The intrinsic activity of a neuron has long been known to result in synaptic plasticity. The duration of the induced change, as well as the type of plasticity involved, depends upon the frequency, duration, and pattern of activity. For example, high frequency activation can produce long-term potentiation (LTP), an enhancement of synaptic strength that can last for hours. LTP has emerged as a leading cellular mechanism underlying learning, and is perhaps best characterized in the hippocampus. It is now understood that the ability to induce LTP is not a static feature of hippocampal neurons, but instead is strongly influenced by the recent activation history of the neuron. For example, a low frequency priming burst, which is insufficient for producing LTP, was found to increase the subsequent activity requirements for inducing LTP. This effect was transient, synapse-specific, and depended (as does LTP) on postsynaptic N-methyl-D-aspartate receptor (NMDAR) activation.

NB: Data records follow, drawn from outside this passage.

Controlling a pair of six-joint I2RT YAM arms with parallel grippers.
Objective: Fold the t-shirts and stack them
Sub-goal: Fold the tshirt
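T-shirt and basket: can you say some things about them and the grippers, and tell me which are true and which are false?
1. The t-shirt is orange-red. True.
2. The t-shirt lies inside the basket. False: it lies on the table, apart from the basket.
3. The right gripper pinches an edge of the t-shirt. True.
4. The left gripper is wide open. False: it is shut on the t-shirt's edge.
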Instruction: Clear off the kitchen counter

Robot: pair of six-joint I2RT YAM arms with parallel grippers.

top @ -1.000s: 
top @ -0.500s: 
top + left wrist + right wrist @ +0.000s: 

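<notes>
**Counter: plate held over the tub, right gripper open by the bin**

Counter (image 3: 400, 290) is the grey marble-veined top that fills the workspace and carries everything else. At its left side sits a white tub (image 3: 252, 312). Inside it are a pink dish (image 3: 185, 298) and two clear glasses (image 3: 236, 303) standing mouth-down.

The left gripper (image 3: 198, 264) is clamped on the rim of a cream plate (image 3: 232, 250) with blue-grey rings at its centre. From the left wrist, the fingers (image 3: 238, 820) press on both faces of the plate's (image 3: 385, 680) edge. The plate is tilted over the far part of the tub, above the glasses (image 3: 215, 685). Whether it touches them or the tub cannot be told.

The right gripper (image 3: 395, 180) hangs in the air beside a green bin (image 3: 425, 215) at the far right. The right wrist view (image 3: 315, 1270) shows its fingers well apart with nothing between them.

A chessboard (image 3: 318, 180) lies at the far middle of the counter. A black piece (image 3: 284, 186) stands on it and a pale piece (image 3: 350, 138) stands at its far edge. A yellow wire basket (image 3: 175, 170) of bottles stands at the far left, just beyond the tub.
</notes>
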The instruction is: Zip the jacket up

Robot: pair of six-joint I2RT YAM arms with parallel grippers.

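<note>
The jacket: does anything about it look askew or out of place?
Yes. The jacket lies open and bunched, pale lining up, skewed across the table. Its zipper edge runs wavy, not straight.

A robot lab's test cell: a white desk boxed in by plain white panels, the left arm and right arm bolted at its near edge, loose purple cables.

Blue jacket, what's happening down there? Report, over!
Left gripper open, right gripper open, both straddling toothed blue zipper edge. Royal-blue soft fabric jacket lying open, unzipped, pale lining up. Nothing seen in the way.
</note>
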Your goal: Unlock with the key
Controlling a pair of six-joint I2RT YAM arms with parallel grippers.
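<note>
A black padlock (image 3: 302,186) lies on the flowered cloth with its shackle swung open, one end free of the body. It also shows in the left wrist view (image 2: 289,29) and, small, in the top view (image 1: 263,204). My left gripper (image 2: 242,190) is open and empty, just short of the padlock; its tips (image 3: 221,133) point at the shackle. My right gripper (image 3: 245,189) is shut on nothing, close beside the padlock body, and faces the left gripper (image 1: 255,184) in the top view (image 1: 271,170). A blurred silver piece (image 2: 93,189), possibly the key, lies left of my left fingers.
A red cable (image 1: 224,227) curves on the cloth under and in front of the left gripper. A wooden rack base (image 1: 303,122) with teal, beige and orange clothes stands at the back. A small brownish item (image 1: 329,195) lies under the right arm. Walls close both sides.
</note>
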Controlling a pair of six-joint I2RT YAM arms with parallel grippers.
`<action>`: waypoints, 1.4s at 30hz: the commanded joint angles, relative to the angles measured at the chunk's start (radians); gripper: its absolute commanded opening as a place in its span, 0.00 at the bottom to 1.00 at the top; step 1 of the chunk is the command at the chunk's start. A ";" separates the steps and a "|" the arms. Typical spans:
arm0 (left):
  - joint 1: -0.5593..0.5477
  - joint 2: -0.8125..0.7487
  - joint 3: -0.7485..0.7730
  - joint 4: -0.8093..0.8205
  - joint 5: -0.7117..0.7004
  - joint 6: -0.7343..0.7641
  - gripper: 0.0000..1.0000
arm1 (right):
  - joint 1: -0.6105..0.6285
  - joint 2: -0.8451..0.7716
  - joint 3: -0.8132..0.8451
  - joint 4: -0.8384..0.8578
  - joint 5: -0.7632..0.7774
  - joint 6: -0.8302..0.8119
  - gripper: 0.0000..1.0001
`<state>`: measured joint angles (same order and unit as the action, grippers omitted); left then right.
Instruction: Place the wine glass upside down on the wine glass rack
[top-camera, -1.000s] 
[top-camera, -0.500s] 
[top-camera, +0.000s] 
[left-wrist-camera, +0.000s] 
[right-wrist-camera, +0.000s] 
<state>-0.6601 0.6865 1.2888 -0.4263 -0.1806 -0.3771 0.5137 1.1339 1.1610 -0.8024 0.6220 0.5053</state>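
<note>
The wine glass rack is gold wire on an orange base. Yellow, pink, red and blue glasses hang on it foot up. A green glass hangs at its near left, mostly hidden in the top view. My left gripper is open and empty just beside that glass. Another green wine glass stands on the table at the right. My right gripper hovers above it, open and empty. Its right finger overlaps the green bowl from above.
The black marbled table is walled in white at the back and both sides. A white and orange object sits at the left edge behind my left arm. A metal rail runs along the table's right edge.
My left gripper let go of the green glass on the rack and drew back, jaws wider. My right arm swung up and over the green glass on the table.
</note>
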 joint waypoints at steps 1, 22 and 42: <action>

It is now understood that the induction of plasticity at hippocampal synapses is more complex than first appreciated. Depending upon the activity of the neuron, the expression of plasticity can be bidirectional, either exhibiting a long-term enhancement (LTP), or a long-term decrement (long-term depression; LTD). For example, 900 pulses at 1-3 Hz produces LTD, 900 pulses at 10 Hz results in no lasting change, and 900 pulses at 50 Hz produced LTP. These effects are blocked by the application of an NMDA receptor antagonist, suggesting a relatively straightforward relationship between the activity of a presynaptic neuron, postsynaptic Ca++ entry, and the direction of change. These data suggest the existence of a crossover point, where activity below this point produces LTD, activity at this point (e.g., 10 Hz) produces no change, and activity above this point produces LTP. This crossover point is represented as the modification threshold theta (θm) proposed as a theoretical neural plasticity algorithm in artificial neural networks in what is now commonly known as the BCM rule.
An important theoretical feature of θm is that it represents a sliding modification threshold, the level of which depends on the recent average activity of the synapse. This has been confirmed experimentally in the hippocampus, where prior activation of a synapse was found to modify activity thresholds for LTP and LTD (i.e., modify θm). For example, high frequency priming stimuli increases the threshold activity level required for LTP (modifies θm due to an increase in average activity), making it less likely that LTP will be induced and in parallel increasing the ability to induce LTD. Conversely, low frequency priming stimuli modifies θm to decrease the threshold activity requirement for LTP; thus reducing the probability of LTD. A behavioral means of altering θm was demonstrated in the developing visual cortex by Bear and Rittenhouse. In these experiments, early visual deprivation (which would decrease the average activity of cortical neurons) facilitated the induction of LTP compared to light-reared animals of similar age. These effects were reversed by as little as two days of visual experience, demonstrating the importance of neural activity in adjusting the modification threshold.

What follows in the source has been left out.